The task: An exact reproduction of all the entries below is required.

╭──

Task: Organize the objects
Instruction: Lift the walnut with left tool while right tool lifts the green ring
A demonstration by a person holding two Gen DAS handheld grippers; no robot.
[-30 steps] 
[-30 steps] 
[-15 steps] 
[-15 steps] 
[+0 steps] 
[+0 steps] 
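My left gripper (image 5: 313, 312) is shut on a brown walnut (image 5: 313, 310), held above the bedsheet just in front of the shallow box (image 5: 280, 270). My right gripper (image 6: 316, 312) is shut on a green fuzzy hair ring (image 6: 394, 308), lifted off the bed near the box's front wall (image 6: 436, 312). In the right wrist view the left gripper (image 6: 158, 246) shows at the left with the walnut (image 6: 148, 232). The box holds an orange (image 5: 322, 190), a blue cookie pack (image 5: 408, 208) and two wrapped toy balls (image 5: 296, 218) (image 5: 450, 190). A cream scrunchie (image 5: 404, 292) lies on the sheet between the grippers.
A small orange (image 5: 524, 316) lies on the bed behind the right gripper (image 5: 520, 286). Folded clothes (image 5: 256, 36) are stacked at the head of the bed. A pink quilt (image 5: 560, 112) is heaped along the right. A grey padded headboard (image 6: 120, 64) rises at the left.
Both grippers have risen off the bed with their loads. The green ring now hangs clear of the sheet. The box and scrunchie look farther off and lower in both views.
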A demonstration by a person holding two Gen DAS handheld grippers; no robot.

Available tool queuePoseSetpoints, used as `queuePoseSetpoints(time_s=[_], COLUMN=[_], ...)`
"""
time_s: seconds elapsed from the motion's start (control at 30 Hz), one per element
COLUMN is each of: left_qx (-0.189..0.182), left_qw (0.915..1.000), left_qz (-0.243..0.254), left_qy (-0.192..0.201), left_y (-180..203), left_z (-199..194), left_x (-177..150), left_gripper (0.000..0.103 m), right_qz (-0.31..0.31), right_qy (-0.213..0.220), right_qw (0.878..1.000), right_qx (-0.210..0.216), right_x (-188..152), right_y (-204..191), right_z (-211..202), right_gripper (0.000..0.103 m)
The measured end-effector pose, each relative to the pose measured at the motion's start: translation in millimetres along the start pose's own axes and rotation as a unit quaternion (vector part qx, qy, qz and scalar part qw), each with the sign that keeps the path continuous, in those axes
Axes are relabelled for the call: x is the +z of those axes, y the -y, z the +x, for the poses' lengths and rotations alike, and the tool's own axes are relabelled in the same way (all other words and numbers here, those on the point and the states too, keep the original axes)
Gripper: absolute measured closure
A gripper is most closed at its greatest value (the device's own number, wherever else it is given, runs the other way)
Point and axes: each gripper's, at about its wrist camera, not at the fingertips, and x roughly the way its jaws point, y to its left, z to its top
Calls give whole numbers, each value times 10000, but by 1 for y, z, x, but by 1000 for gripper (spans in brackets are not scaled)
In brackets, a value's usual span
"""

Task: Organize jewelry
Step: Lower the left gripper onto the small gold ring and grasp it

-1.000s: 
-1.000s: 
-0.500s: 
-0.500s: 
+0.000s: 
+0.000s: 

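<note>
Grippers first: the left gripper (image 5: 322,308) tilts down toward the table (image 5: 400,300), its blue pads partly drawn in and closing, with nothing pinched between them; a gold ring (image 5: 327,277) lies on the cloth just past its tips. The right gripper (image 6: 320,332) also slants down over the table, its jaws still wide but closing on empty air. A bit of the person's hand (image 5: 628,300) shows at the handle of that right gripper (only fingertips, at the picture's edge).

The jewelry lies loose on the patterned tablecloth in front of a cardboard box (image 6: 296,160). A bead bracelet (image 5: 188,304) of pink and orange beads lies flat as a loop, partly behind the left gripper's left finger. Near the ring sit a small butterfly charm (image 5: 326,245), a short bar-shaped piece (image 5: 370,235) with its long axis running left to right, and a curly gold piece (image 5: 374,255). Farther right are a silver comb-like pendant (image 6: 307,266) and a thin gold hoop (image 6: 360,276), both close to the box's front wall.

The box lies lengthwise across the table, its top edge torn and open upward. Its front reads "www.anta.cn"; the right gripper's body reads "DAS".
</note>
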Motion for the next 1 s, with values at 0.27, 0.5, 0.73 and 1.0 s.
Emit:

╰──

Expected output:
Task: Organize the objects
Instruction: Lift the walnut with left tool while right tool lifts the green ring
A demonstration by a person holding two Gen DAS handheld grippers; no robot.
[-30 steps] 
[-30 steps] 
[-15 steps] 
[-15 steps] 
[+0 steps] 
[+0 steps] 
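My left gripper (image 5: 313, 312) is shut on a brown walnut (image 5: 313, 310), held above the bedsheet just in front of the shallow box (image 5: 280, 270). My right gripper (image 6: 316, 312) is shut on a green fuzzy hair ring (image 6: 394, 308), lifted off the bed near the box's front wall (image 6: 436, 312). In the right wrist view the left gripper (image 6: 158, 246) shows at the left with the walnut (image 6: 148, 232). The box holds an orange (image 5: 322, 190), a blue cookie pack (image 5: 408, 208) and two wrapped toy balls (image 5: 296, 218) (image 5: 450, 190). A cream scrunchie (image 5: 404, 292) lies on the sheet between the grippers.
A small orange (image 5: 524, 316) lies on the bed behind the right gripper (image 5: 520, 286). Folded clothes (image 5: 256, 36) are stacked at the head of the bed. A pink quilt (image 5: 560, 112) is heaped along the right. A grey padded headboard (image 6: 120, 64) rises at the left.
Both grippers have risen off the bed with their loads. The green ring now hangs clear of the sheet. The box and scrunchie look farther off and lower in both views.
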A demonstration by a person holding two Gen DAS handheld grippers; no robot.

Available tool queuePoseSetpoints, used as `queuePoseSetpoints(time_s=[_], COLUMN=[_], ...)`
"""
time_s: seconds elapsed from the motion's start (control at 30 Hz), one per element
COLUMN is each of: left_qx (-0.189..0.182), left_qw (0.915..1.000), left_qz (-0.243..0.254), left_qy (-0.192..0.201), left_y (-180..203), left_z (-199..194), left_x (-177..150), left_gripper (0.000..0.103 m), right_qz (-0.31..0.31), right_qy (-0.213..0.220), right_qw (0.878..1.000), right_qx (-0.210..0.216), right_x (-188..152), right_y (-204..191), right_z (-211..202), right_gripper (0.000..0.103 m)
The measured end-effector pose, each relative to the pose measured at the motion's start: translation in millimetres along the start pose's own axes and rotation as a unit quaternion (vector part qx, qy, qz and scalar part qw), each with the sign that keeps the path continuous, in those axes
Axes are relabelled for the call: x is the +z of those axes, y the -y, z the +x, for the poses' lengths and rotations alike, and the tool's own axes are relabelled in the same way (all other words and numbers here, those on the point and the states too, keep the original axes)
Gripper: absolute measured closure
A gripper is most closed at its greatest value (the device's own number, wherever else it is given, runs the other way)
Point and axes: each gripper's, at about its wrist camera, not at the fingertips, and x roughly the way its jaws point, y to its left, z to its top
Calls give whole numbers, each value times 10000, but by 1 for y, z, x, but by 1000 for gripper (spans in brackets are not scaled)
In brackets, a value's usual span
"""

Task: Organize jewelry
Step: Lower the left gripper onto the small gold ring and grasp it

-1.000s: 
-1.000s: 
-0.500s: 
-0.500s: 
+0.000s: 
+0.000s: 

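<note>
Grippers first: the left gripper (image 5: 322,308) tilts down toward the table (image 5: 400,300), its blue pads partly drawn in and closing, with nothing pinched between them; a gold ring (image 5: 327,277) lies on the cloth just past its tips. The right gripper (image 6: 320,332) also slants down over the table, its jaws still wide but closing on empty air. A bit of the person's hand (image 5: 628,300) shows at the handle of that right gripper (only fingertips, at the picture's edge).

The jewelry lies loose on the patterned tablecloth in front of a cardboard box (image 6: 296,160). A bead bracelet (image 5: 188,304) of pink and orange beads lies flat as a loop, partly behind the left gripper's left finger. Near the ring sit a small butterfly charm (image 5: 326,245), a short bar-shaped piece (image 5: 370,235) with its long axis running left to right, and a curly gold piece (image 5: 374,255). Farther right are a silver comb-like pendant (image 6: 307,266) and a thin gold hoop (image 6: 360,276), both close to the box's front wall.

The box lies lengthwise across the table, its top edge torn and open upward. Its front reads "www.anta.cn"; the right gripper's body reads "DAS".
</note>
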Motion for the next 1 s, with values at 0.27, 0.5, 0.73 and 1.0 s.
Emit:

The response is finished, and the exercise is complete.